Please transcribe the data that follows without the pictures, keeping every word the same.

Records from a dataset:
☆ ☆ ☆ ☆ ☆

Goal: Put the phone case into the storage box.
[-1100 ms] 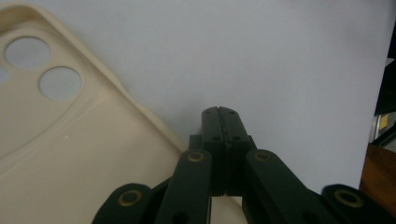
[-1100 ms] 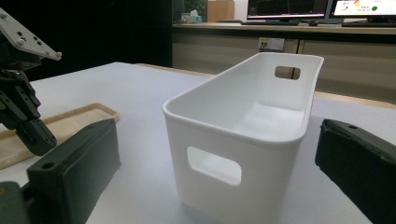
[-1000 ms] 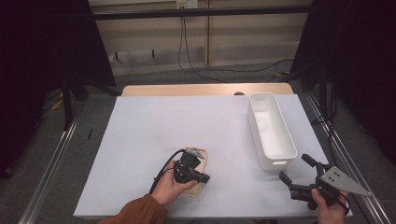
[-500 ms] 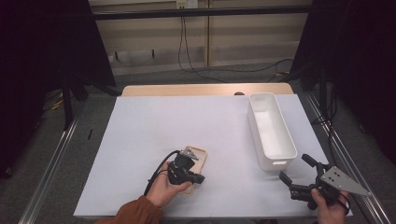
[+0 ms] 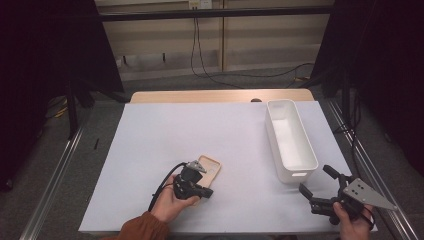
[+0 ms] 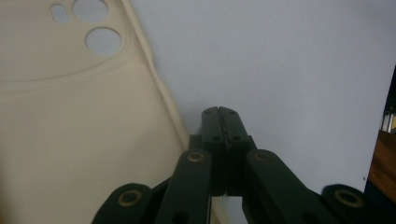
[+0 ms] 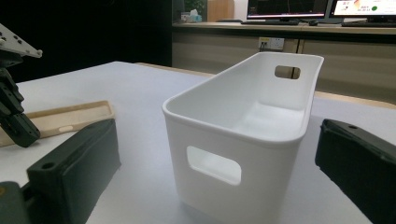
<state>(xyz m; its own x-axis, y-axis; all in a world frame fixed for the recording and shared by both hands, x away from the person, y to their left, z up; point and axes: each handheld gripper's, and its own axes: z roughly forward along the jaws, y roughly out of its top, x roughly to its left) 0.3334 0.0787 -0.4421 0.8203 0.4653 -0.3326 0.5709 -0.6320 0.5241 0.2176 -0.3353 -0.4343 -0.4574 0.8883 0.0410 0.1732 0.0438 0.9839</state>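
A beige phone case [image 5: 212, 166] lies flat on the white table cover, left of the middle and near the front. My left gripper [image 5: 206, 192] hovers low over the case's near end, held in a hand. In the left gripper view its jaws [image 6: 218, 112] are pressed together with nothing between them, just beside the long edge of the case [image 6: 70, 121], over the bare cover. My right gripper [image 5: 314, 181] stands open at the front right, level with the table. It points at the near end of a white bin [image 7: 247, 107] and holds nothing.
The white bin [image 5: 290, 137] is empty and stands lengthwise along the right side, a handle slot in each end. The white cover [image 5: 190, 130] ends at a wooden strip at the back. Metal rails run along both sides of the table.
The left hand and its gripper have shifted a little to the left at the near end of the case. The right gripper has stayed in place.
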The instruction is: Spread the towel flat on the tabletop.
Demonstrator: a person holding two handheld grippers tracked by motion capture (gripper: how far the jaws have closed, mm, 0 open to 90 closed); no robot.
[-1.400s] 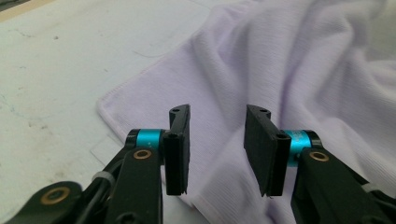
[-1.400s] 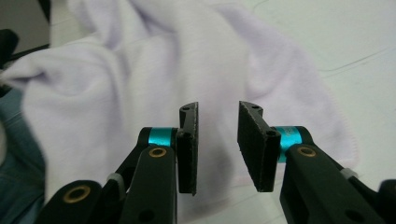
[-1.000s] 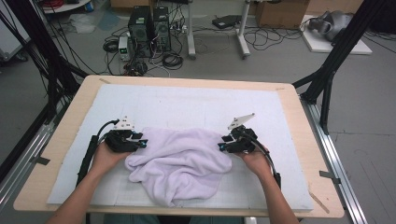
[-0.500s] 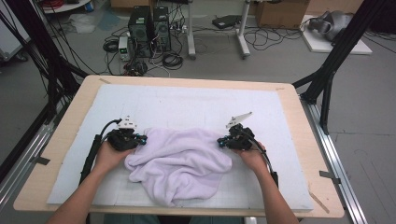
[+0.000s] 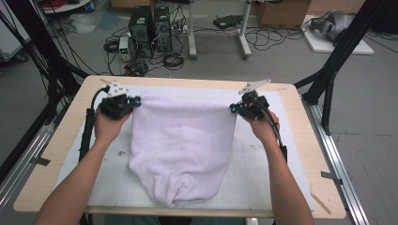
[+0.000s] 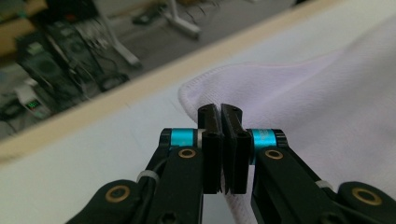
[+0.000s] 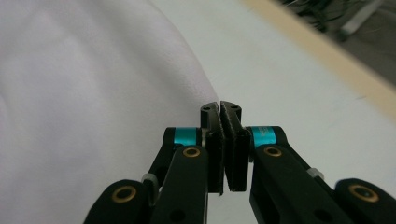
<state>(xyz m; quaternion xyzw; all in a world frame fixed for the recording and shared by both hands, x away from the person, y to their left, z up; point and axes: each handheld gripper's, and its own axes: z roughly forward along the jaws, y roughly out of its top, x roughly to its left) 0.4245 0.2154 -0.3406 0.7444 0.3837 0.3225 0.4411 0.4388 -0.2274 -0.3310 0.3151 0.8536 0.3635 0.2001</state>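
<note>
The left gripper (image 5: 136, 101) has its jaws pressed together on a corner of the lilac towel (image 5: 180, 150); in the left gripper view (image 6: 220, 112) the stitched hem of the towel (image 6: 299, 98) runs right into the seam between the two black pads, which have just been closing with the cloth between them. The right gripper (image 5: 233, 108) is clamped the same way on the opposite top corner, and the right gripper view (image 7: 219, 109) shows the towel (image 7: 84, 93) edge pinched between its pads, which have likewise just been closing on the cloth. Between the two grippers the top edge of the towel stretches nearly taut, held above the white mat (image 5: 263, 164) that covers the wooden table (image 5: 300, 117). From there the cloth hangs toward the person, narrowing to a bunched lower end that rests on the mat near the table's near edge. Beyond the table's far edge, computer towers (image 5: 150, 28) and cables lie on the floor.
</note>
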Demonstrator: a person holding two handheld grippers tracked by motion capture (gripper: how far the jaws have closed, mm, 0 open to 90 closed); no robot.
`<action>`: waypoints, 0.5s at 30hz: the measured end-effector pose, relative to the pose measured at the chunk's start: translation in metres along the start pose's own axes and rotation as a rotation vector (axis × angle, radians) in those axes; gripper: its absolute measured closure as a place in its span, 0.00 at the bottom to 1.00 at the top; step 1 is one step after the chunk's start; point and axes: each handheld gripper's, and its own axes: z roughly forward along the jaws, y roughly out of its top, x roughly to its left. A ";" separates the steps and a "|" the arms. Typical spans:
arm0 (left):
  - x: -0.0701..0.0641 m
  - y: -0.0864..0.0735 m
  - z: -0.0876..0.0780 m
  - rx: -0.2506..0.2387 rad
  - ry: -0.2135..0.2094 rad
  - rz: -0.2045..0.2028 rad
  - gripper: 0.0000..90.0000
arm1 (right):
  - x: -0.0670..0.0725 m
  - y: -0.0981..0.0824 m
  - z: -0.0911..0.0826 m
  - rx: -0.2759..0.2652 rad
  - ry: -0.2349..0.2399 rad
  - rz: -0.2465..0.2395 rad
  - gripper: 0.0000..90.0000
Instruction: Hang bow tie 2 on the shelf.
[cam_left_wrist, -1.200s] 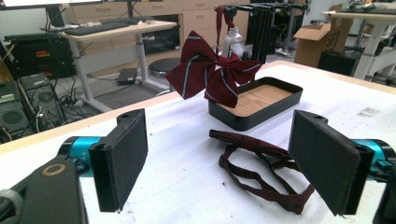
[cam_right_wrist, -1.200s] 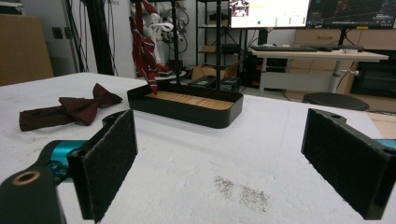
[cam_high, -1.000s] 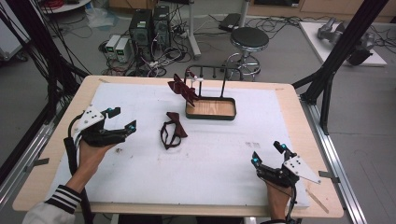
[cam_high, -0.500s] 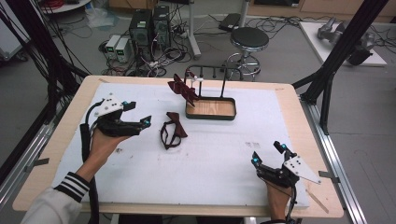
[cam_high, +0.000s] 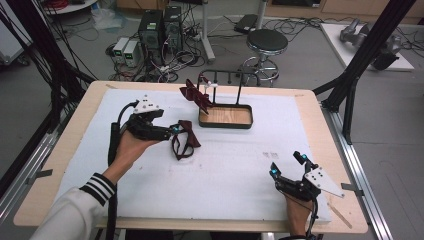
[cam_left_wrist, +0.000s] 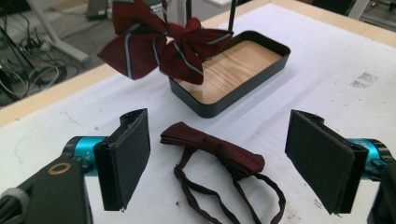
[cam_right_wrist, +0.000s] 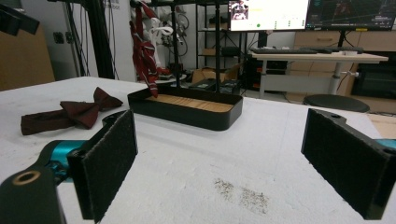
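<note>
Here, nearest the person, the right gripper (cam_high: 287, 169) rests at the near right edge of the table (cam_high: 65, 145), its jaws wide apart with nothing between them and well away from everything else. Farther in and to the left, the left gripper (cam_high: 173, 131) hovers just beside the dark red bow tie (cam_high: 184, 141), which lies flat on the white table cover. In the left gripper view the jaws stand apart, having just closed a touch, and the bow tie (cam_left_wrist: 212, 149) sits ahead of them in the gap's line, touching neither pad. Its bow runs crosswise to the jaws, long axis slanting from upper left to lower right in that view, while its strap loops trail back toward the camera. Just beyond it stands a black tray with a wooden floor (cam_high: 226, 117), and a striped bow tie (cam_high: 195, 95) hangs on the black rack (cam_high: 227, 75) rising from the tray's far side.
</note>
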 end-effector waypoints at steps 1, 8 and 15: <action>0.000 0.000 0.003 0.008 -0.004 -0.008 0.25 | 0.000 0.000 0.000 -0.001 0.001 0.000 0.11; -0.006 0.004 0.022 0.100 -0.005 -0.037 0.25 | 0.000 0.000 0.000 0.001 0.001 0.007 0.11; -0.009 0.006 0.037 0.174 -0.011 -0.075 0.25 | 0.000 0.000 0.000 0.002 0.002 0.010 0.11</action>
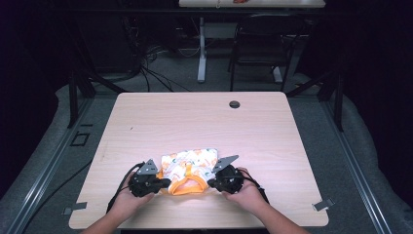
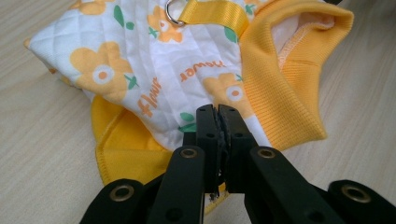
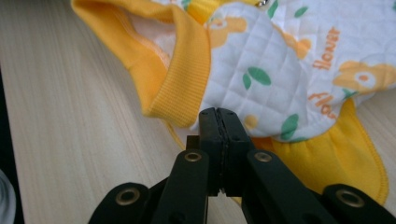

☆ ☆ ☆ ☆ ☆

Output of the exercise:
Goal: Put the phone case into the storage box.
[-1100 ms] 
[-1100 ms] 
[-1000 ms] 
[-500 ms] 
[+0 ms] 
[+0 ms] 
[+0 ms] 
<state>(xyz m; its own x-axis, y-axis; all in a world frame fixed for the recording and shared by both hands, x away from the person, y to their left, z up; point and axes: each handheld gripper's, and its own axes: z roughly forward along the jaws, y roughly out of its top, x roughly to its left) 0.3334 0.0787 -0.4421 0.8203 0.4653 -0.3326 0.5709 -0.6320 0.5241 0.2176 -0.3353 -0.4343 -0.4574 0.8883 0.0410 0.1732 0.0438 0.9839</state>
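A beige phone case [image 5: 212, 166] lies flat on the white table cover, left of the middle and near the front. My left gripper [image 5: 206, 192] hovers low over the case's near end, held in a hand. In the left gripper view its jaws [image 6: 218, 112] are pressed together with nothing between them, just beside the long edge of the case [image 6: 70, 121], over the bare cover. My right gripper [image 5: 314, 181] stands open at the front right, level with the table. It points at the near end of a white bin [image 7: 247, 107] and holds nothing.
The white bin [image 5: 290, 137] is empty and stands lengthwise along the right side, a handle slot in each end. The white cover [image 5: 190, 130] ends at a wooden strip at the back. Metal rails run along both sides of the table.
The left hand and its gripper have shifted a little to the left at the near end of the case. The right gripper has stayed in place.
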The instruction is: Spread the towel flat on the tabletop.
Demonstrator: a person holding two handheld grippers tracked by motion capture (gripper: how far the jaws have closed, mm, 0 open to 90 closed); no robot.
[-1.400s] 
[-1.400s] 
[-1.000s] 
[-0.500s] 
[+0.000s] 
[+0.000s] 
[+0.000s] 
<state>(xyz m; quaternion xyzw; all in a world frame fixed for the recording and shared by both hands, x away from the person, y to their left, z up; point and axes: each handheld gripper's, and its own axes: z roughly forward along the jaws, y roughly out of its top, x roughly to its left) 0.4245 0.2154 -0.3406 0.7444 0.3837 0.3225 0.4411 0.4388 -0.2274 -0.3310 0.3151 0.8536 0.3635 0.2001</state>
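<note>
The left gripper (image 5: 136, 101) has its jaws pressed together on a corner of the lilac towel (image 5: 180, 150); in the left gripper view (image 6: 220, 112) the stitched hem of the towel (image 6: 299, 98) runs right into the seam between the two black pads, which have just been closing with the cloth between them. The right gripper (image 5: 233, 108) is clamped the same way on the opposite top corner, and the right gripper view (image 7: 219, 109) shows the towel (image 7: 84, 93) edge pinched between its pads, which have likewise just been closing on the cloth. Between the two grippers the top edge of the towel stretches nearly taut, held above the white mat (image 5: 263, 164) that covers the wooden table (image 5: 300, 117). From there the cloth hangs toward the person, narrowing to a bunched lower end that rests on the mat near the table's near edge. Beyond the table's far edge, computer towers (image 5: 150, 28) and cables lie on the floor.
</note>
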Demonstrator: a person holding two handheld grippers tracked by motion capture (gripper: how far the jaws have closed, mm, 0 open to 90 closed); no robot.
`<action>`: waypoints, 0.5s at 30hz: the measured end-effector pose, relative to the pose measured at the chunk's start: translation in metres along the start pose's own axes and rotation as a rotation vector (axis × angle, radians) in those axes; gripper: its absolute measured closure as a place in its span, 0.00 at the bottom to 1.00 at the top; step 1 is one step after the chunk's start; point and axes: each handheld gripper's, and its own axes: z roughly forward along the jaws, y roughly out of its top, x roughly to its left. A ";" separates the steps and a "|" the arms. Typical spans:
arm0 (left):
  - x: -0.0701..0.0641 m
  - y: -0.0864..0.0735 m
  - z: -0.0876..0.0780 m
  - rx: -0.2506..0.2387 rad
  - ry: -0.2135..0.2094 rad
  - rz: -0.2045..0.2028 rad
  - gripper: 0.0000..90.0000
arm1 (right):
  - x: -0.0670..0.0725 m
  - y: -0.0981..0.0824 m
  - z: -0.0911..0.0826 m
  - rx: -0.2759..0.2652 rad
  - ry: -0.2349..0.2399 rad
  - rz: -0.2465..0.2395 rad
  - gripper: 0.0000..90.0000
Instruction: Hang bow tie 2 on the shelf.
[cam_left_wrist, -1.200s] 
[cam_right_wrist, -1.200s] 
[cam_high, -1.000s] 
[cam_high, -0.500s] 
[cam_high, +0.000s] 
[cam_left_wrist, +0.000s] 
[cam_right_wrist, +0.000s] 
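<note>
Here, nearest the person, the right gripper (cam_high: 287, 169) rests at the near right edge of the table (cam_high: 65, 145), its jaws wide apart with nothing between them and well away from everything else. Farther in and to the left, the left gripper (cam_high: 173, 131) hovers just beside the dark red bow tie (cam_high: 184, 141), which lies flat on the white table cover. In the left gripper view the jaws stand apart, having just closed a touch, and the bow tie (cam_left_wrist: 212, 149) sits ahead of them in the gap's line, touching neither pad. Its bow runs crosswise to the jaws, long axis slanting from upper left to lower right in that view, while its strap loops trail back toward the camera. Just beyond it stands a black tray with a wooden floor (cam_high: 226, 117), and a striped bow tie (cam_high: 195, 95) hangs on the black rack (cam_high: 227, 75) rising from the tray's far side.
</note>
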 end-effector waypoints at steps 1, 8 and 15: <action>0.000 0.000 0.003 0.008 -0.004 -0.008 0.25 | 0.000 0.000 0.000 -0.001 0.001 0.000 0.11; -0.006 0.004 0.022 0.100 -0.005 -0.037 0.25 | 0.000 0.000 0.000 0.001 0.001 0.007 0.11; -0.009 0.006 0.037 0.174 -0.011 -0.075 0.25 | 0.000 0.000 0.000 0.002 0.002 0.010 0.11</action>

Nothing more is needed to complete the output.